In those days, working as one of them was a gift and a challenge to adapt, to be hidden from the networks, to learn to lose external connections and to experience firsthand the struggle and challenge of surviving in a harsh and demanding reality in those moments of conflict and postwar. Searching for the meaning of life after war requires willpower and trust where we place our fragility and hope. It is, the attitude we undertake when there is not much visibility of comfort or security, everything is abandonment to the good of an uncertain future.

In Mark 6: 53-56 he presents us with an experience of Jesus when he crossed the lake, or which means that he left him or his own country. He teaches us to let ourselves be carried away by time and people on these peripheries without losing the anchor that sustains him, the Father. The mission life of Jesus is the cursor, the key to the depth of the sense of belonging and living new horizons, new heavens and walking in the new ways of the heart.

In the recent philosophy seminar at the Comillas Pontifical University, the rector presented a review of the questions posed by our time because the topic of the seminar was: thinking to face uncertainty. It invites us to think in the midst of what we are living through, the pandemic that does much harm to humanity and gives everyone emptiness, a great stranger that does not put an end to this anguish and loss of life. Pure opinion is no longer relevant, pretending to be the greatest among many, because through a small and invisible virus it teaches us the reality of our existence. That death makes us equal, makes us vulnerable and dependent on the many who offer their own lives to protect us, take care of us, who also seek to heal and save our lives like theirs.

It continually invites us to do something, to start thinking in a new way or different from what we have done in recent years or what we used to do with more strength and creativity. I remember a motto in my youth that was written on the university wall: “Dare to be different”. Although the invitation is stimulating, we can respond in different ways that are answered by how we think or how we react in decisive moments. Often this involves an extraordinary effort to overcome and achieve something to overcome obstacles, fears, ideologies, thinking about others, getting good grades or a circle of friends.
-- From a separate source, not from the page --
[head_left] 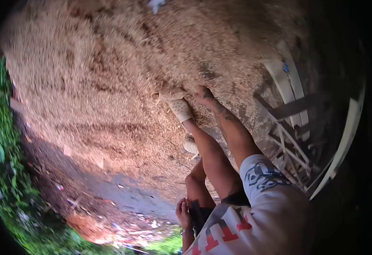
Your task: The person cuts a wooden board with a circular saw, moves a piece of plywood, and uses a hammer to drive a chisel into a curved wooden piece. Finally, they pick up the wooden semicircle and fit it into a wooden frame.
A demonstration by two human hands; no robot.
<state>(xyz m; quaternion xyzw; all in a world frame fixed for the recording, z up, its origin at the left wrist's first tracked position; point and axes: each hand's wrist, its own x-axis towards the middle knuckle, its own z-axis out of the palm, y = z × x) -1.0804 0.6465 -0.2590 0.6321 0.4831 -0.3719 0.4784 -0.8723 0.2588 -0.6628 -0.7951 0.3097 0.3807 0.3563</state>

Perhaps it also serves to gain fame, prestige, money and, consequently, a high appreciation of others. But what Jesus proposes to us is to reinvent our way of being gospel to others.

However, when it is something that we wish for the good of many, we cannot rely on our own efforts, we need the help of others. They help us see a broad vision of a group of people or situations, give us opinions, valid reasons and suggestions for our concerns and doubts. Nobody can develop by himself or achieve a coexistence without counting on the support and presence of other people, whether in person or virtual, in our world of presence-absence.

He, who sends us, makes us available to face an uncertainty among the powerful of this world. Knowing that what attracts us is hidden by the screens of our reality. The Spirit of the Risen One calls us and invites us each time to seek and recognize his greatness and his humility among men. It’s like finding the power of a word in which a book gives certainty or assurance of what is said by the footnote that supports the veracity of what is said. Only when he seeks us from the depths does he integrate our life into God’s desire. Knowing his footprints is our peace and comfort despite how strange we may appear in our realities. The important thing is, to go out and be of Him, despite the harshness of the day to day among those who ignore our presence and conviction of always living with confidence in the Captain who puts his anchor in the middle of the sea of uncertainty of this world.

Availability opens the way; in addition, confidence is what heats the machine as the fuel necessary for the march. It is, how a magnet works, that it attracts everything to its center, but only objects that have compatible properties can be collected, recognized, brought together, and make an authentic cohesion despite their strangeness, to manifest their capacity and greatness. Thus, let us attribute to Him, whom we call “the Mighty One”, the most attractive love that humans can welcome, love, and understand.